HTML-Kit is a proprietary HTML editor for Microsoft Windows made by chami.com.
The application is a full-featured HTML editor designed to edit, format, validate, preview and publish web pages in HTML, XHTML and XML -languages.

HTML-Kit is freeware, although extra features are available at a cost to registered users.

An Alpha version, HTML-Kit Tools (previously named build 300), is in development and is currently only available for download by registered users.
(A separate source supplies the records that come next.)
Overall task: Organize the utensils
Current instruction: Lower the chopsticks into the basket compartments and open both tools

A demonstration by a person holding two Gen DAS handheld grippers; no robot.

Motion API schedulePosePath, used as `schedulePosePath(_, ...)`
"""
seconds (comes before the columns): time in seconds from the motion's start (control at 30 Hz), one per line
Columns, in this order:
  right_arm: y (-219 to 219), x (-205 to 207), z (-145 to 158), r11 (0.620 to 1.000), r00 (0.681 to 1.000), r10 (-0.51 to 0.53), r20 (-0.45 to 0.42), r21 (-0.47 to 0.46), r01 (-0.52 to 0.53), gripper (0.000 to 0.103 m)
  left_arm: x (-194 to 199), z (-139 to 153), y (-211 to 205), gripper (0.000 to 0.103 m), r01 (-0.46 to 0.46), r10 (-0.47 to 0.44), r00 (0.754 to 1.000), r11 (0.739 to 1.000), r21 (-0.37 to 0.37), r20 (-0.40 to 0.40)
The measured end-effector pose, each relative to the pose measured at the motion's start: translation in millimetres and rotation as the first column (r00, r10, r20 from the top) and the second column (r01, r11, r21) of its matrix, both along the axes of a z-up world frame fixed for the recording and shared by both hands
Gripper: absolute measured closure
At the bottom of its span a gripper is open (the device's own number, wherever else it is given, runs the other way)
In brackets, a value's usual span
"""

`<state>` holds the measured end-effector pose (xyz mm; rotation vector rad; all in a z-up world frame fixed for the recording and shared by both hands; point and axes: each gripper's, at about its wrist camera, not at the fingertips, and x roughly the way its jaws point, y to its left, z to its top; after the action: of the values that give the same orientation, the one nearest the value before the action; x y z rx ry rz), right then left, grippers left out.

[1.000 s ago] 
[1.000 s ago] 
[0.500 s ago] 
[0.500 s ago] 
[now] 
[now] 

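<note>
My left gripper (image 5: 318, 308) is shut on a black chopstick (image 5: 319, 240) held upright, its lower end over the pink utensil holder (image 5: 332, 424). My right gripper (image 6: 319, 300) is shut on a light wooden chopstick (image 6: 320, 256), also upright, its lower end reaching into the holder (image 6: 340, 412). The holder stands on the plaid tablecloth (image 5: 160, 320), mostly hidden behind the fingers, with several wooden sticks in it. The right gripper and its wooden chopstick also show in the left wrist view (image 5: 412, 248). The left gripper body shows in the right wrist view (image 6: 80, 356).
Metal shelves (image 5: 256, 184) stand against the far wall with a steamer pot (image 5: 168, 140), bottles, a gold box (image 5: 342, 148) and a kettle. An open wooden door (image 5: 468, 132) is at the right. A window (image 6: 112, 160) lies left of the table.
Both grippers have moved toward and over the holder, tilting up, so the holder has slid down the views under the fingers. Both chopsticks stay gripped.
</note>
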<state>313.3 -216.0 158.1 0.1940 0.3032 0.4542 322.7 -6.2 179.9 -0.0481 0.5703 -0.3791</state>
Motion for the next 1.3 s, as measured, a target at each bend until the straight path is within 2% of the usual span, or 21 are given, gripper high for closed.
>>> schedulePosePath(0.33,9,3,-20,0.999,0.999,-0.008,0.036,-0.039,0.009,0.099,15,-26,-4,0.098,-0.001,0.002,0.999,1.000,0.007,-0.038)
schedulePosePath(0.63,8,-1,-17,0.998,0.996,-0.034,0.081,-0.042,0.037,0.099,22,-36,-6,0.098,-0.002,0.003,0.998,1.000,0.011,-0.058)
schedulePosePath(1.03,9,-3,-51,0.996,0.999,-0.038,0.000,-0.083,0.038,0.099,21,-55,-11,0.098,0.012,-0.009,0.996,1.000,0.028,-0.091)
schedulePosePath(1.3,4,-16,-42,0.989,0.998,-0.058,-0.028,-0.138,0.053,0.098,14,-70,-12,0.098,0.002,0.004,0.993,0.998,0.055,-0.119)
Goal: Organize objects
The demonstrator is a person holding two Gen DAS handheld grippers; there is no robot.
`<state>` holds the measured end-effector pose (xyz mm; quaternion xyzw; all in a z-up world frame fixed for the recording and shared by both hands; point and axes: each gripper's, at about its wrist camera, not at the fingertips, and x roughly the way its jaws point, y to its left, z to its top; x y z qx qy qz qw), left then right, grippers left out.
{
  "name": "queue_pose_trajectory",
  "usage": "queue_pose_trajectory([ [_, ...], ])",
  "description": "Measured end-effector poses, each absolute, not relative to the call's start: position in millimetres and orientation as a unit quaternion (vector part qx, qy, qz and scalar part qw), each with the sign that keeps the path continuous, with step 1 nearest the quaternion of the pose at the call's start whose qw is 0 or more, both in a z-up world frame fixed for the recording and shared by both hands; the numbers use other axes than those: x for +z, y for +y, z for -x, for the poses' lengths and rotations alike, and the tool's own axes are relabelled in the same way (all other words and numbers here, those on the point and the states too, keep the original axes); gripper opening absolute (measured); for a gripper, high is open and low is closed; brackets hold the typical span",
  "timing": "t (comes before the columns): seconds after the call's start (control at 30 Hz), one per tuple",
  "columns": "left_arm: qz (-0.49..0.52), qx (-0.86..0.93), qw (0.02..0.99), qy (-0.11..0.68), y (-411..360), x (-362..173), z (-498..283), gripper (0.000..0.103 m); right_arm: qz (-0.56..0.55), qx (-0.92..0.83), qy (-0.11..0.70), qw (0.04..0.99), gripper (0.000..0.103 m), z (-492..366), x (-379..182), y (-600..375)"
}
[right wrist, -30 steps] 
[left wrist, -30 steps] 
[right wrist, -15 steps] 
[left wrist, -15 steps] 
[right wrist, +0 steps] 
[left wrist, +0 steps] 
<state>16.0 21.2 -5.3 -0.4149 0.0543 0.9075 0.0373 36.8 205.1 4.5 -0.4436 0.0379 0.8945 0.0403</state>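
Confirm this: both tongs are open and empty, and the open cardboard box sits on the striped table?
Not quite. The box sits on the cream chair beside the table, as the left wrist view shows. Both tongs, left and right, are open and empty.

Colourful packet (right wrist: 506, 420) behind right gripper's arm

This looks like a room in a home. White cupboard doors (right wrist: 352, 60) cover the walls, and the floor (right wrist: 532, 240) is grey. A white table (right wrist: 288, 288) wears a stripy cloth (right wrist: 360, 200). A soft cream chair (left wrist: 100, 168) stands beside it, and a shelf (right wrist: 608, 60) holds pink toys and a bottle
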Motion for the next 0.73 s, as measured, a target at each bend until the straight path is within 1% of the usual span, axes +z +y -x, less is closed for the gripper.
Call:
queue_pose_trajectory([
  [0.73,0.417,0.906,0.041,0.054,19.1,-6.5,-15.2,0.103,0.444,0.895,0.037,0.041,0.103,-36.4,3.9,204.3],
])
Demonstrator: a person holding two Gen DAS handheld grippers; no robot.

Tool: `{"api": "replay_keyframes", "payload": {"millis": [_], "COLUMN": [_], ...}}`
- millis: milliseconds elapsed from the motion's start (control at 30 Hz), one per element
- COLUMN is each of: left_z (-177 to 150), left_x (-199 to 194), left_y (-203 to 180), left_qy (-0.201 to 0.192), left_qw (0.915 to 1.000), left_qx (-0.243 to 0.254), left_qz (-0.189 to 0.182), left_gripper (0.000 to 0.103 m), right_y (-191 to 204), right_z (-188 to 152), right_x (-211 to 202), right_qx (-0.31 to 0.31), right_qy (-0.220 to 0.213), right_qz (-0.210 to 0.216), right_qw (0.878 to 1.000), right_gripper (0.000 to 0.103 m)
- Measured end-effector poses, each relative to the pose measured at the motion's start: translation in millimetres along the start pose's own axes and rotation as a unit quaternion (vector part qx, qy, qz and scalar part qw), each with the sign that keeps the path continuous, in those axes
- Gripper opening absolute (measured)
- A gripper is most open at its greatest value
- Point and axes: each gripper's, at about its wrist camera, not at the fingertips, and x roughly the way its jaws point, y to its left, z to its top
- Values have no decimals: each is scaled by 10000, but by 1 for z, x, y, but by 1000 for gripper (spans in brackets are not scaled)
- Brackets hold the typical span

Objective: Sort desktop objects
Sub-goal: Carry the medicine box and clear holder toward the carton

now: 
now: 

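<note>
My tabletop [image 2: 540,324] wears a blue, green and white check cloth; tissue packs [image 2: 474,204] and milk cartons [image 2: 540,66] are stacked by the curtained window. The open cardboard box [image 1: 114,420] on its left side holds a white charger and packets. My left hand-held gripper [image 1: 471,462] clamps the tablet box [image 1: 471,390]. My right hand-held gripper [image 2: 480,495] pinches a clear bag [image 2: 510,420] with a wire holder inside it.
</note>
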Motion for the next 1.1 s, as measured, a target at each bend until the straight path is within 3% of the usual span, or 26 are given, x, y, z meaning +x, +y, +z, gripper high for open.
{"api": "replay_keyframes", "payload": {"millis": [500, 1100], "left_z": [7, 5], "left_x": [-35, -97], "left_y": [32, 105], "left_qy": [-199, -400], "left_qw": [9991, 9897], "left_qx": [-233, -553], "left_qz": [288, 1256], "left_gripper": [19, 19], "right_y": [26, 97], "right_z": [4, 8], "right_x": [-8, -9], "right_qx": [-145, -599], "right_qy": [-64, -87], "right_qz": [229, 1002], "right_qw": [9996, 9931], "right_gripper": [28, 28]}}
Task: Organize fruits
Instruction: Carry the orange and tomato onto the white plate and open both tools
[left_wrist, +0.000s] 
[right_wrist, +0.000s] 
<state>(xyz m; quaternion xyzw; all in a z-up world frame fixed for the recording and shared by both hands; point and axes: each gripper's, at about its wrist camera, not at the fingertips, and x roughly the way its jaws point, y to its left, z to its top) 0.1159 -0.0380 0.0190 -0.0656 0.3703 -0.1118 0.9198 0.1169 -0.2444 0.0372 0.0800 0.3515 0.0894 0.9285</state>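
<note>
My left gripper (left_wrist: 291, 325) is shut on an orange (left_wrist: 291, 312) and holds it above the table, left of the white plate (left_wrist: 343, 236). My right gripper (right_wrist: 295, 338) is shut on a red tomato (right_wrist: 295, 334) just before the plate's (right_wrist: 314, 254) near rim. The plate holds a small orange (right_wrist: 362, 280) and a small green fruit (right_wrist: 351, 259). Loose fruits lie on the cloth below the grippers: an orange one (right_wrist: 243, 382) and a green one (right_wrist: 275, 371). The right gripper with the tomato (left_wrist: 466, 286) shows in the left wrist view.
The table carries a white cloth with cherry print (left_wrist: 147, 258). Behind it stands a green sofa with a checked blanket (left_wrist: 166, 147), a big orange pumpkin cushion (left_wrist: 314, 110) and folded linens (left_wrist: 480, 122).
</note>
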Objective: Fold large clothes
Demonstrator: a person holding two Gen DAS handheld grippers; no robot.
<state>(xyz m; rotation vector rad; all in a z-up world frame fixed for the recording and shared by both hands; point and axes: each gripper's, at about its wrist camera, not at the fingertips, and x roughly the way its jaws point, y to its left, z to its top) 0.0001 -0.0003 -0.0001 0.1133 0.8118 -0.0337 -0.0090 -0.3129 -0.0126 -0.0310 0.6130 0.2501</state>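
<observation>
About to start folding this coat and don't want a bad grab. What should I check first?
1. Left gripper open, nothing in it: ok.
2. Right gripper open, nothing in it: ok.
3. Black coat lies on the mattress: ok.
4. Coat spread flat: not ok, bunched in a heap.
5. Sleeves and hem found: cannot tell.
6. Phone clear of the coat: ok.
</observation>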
Build 292, the current stable build is available for download as freeware.

Features 

HTML-Kit colours HTML code and has built-in preview. It includes internal, external, server-side and live preview modes; FTP Workspace for uploading, downloading and online editing of files.

HTML-Kit can be extended with plugins. Over 400 free plugins are available for download via the program's web site. The default installation of HTML Kit does include some plugins of general utility, such as HTML Tidy for creating standards-compliant HTML/XHTML pages, a library of code snippets and an HTML color picker.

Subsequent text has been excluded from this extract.